*Task description:*
Each line in these records that contains "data" counts once. Give the number only.

● ● ●

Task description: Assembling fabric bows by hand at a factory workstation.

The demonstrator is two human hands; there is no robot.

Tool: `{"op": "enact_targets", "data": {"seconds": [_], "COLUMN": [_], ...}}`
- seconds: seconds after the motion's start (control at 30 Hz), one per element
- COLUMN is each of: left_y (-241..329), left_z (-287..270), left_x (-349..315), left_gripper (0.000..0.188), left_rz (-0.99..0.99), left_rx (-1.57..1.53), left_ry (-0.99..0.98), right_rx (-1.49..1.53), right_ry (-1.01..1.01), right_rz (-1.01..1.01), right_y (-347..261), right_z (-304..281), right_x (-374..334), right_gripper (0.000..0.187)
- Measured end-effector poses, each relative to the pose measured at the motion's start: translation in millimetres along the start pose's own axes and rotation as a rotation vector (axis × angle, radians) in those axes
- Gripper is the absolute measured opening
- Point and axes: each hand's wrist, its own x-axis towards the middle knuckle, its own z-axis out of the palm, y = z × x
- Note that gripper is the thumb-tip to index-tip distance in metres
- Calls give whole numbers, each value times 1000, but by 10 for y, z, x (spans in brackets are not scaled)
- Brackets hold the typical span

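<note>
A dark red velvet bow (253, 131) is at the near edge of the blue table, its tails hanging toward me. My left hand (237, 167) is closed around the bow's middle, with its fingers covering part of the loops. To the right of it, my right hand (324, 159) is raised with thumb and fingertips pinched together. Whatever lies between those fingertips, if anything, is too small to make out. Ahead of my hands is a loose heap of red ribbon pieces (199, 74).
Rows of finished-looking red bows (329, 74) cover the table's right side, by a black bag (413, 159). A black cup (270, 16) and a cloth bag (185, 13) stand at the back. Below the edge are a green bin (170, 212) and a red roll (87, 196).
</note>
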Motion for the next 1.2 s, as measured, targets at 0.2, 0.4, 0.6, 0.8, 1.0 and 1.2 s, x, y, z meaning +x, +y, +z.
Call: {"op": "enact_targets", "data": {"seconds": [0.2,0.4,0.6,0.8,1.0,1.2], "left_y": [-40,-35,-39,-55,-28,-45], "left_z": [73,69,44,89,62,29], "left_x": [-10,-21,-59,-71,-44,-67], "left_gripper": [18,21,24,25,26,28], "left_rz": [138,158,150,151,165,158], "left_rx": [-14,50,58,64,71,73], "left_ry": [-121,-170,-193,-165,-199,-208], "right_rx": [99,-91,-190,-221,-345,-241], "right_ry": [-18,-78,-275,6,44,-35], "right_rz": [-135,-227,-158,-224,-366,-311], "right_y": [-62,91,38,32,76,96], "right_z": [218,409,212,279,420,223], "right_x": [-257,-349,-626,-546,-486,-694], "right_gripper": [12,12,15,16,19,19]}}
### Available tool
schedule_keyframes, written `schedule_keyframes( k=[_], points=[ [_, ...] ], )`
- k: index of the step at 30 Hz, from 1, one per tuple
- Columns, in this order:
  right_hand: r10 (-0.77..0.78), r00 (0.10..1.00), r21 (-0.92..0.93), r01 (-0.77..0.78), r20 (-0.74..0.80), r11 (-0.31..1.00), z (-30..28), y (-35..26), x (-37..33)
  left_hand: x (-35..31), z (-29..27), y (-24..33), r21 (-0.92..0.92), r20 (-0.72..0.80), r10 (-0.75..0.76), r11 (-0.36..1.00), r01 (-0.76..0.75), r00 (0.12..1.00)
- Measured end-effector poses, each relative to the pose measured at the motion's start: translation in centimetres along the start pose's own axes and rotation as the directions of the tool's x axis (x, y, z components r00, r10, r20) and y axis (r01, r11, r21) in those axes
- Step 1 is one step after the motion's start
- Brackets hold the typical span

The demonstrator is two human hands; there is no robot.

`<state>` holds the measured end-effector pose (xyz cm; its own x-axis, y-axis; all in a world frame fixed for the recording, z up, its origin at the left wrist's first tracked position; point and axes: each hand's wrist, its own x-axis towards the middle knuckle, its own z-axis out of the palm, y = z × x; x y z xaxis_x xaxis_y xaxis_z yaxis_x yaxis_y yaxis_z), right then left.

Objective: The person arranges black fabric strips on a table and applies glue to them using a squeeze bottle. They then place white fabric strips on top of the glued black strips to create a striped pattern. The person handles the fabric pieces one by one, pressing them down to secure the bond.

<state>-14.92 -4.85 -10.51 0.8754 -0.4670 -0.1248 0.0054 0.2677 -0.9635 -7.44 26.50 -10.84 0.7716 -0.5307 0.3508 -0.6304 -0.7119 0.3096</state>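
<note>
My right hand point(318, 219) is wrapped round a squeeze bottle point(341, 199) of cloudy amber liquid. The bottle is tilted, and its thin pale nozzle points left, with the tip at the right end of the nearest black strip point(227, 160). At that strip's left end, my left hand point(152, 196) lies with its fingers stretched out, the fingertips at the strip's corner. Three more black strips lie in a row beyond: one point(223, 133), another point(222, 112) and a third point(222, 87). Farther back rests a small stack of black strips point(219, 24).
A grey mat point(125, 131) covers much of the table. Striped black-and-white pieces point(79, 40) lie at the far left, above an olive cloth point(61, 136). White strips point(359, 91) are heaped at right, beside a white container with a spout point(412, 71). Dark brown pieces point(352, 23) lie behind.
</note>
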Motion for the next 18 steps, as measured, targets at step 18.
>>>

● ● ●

*Response for this exercise:*
2